German exports increased for a second month in December as the global recovery boosted demand for goods and services from Europe’s largest economy.

Exports, adjusted for work days and seasonal changes, rose 0.5 percent from November, when they increased 0.5 percent, the Federal Statistics Office in Wiesbaden said today. Economists had forecast a gain of 1 percent, according to the median of 16 estimates in a Bloomberg News survey. Imports dropped 2.3 percent from November, when they jumped 4.1 percent.

Germany’s economy expanded a record 3.6 percent last year as companies boosted output and hiring to meet orders. With euro-region governments stepping up budget cuts, companies have relied on faster-growing markets to boost orders. Bayerische Motoren Werke AG, the world’s largest luxury carmaker, on Feb. 4 forecast “significant” sales growth on Asian demand.

“Exports will remain the main driver of the German economy,” said Ulrike Rondorf, an economist at Commerzbank AG in Frankfurt. “While we might see a slight slowdown, Asia and the U.S. should continue to provide some positive momentum.”

The euro was little changed after the report and traded at $1.3635 at 10:36 a.m. in Frankfurt, up from $1.3625 yesterday. The single currency has appreciated 3 percent against the dollar over the past two months.

From a year earlier, German exports rose 21 percent in December, today’s report showed. Shipments to countries within the euro region advanced 20 percent in the year while sales to countries outside the European Union increased 21 percent. In 2010, exports gained 18.5 percent from a year earlier.

Solid Recovery

The trade balance narrowed to 11.9 billion euros ($16.3 billion) from 13.1 billion euros in November. The surplus in the current account, a measure of all trade including services was 17.6 billion euros in December, up from 12.9 billion euros.

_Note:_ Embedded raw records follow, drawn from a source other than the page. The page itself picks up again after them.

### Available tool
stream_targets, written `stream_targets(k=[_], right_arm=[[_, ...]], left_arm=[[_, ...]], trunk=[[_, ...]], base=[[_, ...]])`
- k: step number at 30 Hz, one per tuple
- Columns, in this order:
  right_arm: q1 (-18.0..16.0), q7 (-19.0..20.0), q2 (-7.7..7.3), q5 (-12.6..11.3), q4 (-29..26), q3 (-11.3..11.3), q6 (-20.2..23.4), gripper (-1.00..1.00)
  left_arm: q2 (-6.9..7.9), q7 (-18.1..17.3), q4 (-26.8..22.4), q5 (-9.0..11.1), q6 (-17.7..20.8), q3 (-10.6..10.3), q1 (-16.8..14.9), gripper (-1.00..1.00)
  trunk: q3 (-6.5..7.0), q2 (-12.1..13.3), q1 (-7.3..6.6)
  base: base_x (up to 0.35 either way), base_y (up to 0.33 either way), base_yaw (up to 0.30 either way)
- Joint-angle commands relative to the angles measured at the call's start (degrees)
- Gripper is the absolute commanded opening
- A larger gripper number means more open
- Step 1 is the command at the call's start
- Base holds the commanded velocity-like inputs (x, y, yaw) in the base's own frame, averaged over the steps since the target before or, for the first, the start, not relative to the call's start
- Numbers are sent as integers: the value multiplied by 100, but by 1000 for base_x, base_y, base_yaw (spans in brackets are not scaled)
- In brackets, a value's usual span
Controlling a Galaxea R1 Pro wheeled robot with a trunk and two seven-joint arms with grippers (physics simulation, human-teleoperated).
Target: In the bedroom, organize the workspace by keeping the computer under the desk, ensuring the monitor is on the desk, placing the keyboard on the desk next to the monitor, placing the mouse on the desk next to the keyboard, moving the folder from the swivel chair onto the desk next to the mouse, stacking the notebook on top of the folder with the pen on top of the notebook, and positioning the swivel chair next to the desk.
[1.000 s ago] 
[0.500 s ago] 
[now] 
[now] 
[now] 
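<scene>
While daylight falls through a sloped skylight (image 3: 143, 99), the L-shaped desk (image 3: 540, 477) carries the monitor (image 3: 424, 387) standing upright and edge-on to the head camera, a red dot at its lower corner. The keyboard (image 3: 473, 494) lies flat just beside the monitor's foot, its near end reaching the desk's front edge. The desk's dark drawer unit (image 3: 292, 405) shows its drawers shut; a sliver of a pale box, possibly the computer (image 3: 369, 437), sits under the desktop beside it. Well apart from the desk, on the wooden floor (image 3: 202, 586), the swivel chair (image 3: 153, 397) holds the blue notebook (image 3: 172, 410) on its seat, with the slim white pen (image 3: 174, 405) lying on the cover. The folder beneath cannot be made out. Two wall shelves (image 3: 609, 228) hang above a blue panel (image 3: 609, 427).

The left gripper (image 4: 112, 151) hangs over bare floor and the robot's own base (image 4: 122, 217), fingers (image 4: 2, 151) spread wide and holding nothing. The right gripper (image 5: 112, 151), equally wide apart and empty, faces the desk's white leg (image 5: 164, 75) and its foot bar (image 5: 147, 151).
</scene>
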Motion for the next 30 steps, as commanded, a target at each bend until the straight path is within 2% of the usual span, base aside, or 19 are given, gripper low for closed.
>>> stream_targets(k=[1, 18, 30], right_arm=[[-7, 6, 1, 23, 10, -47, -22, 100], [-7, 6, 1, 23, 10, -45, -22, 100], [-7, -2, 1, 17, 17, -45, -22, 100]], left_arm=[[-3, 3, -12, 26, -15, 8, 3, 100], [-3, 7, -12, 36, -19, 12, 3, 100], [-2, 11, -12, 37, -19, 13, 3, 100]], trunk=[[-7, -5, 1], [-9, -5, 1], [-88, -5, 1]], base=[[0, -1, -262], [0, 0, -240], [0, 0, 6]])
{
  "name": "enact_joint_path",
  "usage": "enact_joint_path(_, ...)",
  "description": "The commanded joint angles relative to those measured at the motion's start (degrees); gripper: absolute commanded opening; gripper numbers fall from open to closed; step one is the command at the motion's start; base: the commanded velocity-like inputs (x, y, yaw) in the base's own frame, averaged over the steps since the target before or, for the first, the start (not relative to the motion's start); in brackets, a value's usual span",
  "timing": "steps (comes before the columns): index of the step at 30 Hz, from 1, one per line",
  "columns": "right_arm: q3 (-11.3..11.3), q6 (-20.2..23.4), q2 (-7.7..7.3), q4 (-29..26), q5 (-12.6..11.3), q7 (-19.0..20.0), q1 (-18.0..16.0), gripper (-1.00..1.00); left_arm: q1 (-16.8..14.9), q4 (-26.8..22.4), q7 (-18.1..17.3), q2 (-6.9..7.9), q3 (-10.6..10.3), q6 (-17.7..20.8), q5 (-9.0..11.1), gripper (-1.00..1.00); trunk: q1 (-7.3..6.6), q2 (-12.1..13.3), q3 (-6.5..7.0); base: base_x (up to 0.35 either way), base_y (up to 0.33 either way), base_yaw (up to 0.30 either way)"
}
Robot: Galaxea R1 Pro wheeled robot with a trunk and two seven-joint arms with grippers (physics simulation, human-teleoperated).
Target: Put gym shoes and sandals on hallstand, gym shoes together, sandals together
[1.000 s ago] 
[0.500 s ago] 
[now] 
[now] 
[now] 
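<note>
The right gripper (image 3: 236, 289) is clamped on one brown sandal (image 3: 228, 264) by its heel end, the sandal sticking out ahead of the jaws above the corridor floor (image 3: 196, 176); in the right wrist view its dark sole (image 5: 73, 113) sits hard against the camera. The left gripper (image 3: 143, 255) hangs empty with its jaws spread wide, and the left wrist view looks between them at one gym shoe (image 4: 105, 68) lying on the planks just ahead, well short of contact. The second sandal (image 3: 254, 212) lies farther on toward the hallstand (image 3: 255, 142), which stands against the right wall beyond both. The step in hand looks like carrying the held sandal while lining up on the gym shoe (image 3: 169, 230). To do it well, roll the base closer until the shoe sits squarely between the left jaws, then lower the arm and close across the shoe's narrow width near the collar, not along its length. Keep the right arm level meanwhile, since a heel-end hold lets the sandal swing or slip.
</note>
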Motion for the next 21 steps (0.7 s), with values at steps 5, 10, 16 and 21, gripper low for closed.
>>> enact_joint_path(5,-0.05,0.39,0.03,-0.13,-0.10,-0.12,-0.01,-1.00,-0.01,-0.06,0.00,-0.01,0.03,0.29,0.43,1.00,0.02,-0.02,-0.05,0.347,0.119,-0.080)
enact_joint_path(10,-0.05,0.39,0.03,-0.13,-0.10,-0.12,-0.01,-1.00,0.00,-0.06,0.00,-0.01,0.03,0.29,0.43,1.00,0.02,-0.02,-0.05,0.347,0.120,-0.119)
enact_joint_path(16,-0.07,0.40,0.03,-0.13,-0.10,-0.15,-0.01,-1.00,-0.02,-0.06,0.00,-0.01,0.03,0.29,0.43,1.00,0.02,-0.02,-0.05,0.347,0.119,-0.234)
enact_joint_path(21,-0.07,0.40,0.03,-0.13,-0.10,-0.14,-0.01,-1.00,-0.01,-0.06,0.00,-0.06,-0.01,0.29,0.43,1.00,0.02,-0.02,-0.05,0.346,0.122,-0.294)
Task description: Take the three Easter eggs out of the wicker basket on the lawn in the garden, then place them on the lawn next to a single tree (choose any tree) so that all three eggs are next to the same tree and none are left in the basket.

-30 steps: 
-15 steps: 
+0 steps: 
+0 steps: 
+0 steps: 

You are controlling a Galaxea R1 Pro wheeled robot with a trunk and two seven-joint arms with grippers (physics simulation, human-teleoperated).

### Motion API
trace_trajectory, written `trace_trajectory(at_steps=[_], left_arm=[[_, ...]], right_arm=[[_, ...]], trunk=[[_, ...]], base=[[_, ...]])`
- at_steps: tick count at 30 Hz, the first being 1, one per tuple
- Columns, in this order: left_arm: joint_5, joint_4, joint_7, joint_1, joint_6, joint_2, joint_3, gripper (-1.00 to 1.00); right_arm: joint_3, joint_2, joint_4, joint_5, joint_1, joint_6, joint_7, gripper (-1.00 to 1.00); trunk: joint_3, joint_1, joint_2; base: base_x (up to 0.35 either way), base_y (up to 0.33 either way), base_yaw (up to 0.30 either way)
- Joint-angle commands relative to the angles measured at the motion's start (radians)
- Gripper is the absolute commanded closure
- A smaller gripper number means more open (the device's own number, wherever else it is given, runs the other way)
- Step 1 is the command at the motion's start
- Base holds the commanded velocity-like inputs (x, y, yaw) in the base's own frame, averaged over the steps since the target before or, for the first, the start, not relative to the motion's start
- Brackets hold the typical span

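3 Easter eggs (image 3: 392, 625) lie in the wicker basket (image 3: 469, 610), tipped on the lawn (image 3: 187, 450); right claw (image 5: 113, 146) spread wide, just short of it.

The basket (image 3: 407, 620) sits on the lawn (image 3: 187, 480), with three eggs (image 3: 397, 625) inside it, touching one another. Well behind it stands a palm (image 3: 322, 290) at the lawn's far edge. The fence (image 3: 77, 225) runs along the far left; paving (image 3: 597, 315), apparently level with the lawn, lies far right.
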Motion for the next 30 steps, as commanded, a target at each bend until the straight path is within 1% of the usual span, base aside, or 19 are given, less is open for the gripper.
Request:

Adding to signs the recovery is gathering strength, German business confidence rose to a record last month and investors also became more optimistic. Unemployment declined to an 18-year low in January, pushing the jobless rate to 7.4 percent.

“The recovery stands solidly on two pillars: trade and domestic demand,” German Economy Minister Rainer Bruederle said in an e-mailed statement today. “That’s a good pre-requisite for a balanced economic development this year.”

BMW Chief Financial Officer Friedrich Eichiner said last week he sees “double-digit growth” in markets including China, Brazil and Russia, with the U.S. “coming back.” Infineon Technologies AG, Europe’s second-largest chipmaker, on Feb. 1 raised its full-year revenue forecast on surging orders.

‘Full Capacity’

“If sales continue to grow like this, it’ll be difficult to say how long it could take to reduce waiting times,” Audi AG sales chief Peter Schwarzenbauer said in an interview yesterday. “We’re working at full capacity at our plants.”

The International Monetary Fund on Jan. 25 forecast the global economy will grow 4.4 percent this year, with U.S. gross domestic product increasing 3 percent and German GDP rising 2.2 percent. The euro-region economy, Germany’s largest export market, may expand 1.5 percent, the Washington-based fund said.

Still, Europe’s debt crisis may curb export growth, said Joerg Lueschow, an economist at WestLB in Dusseldorf.

“Exports to the euro region may soften a bit,” he said. “But the overall outlook remains fairly positive as emerging markets cushion any negative impact.”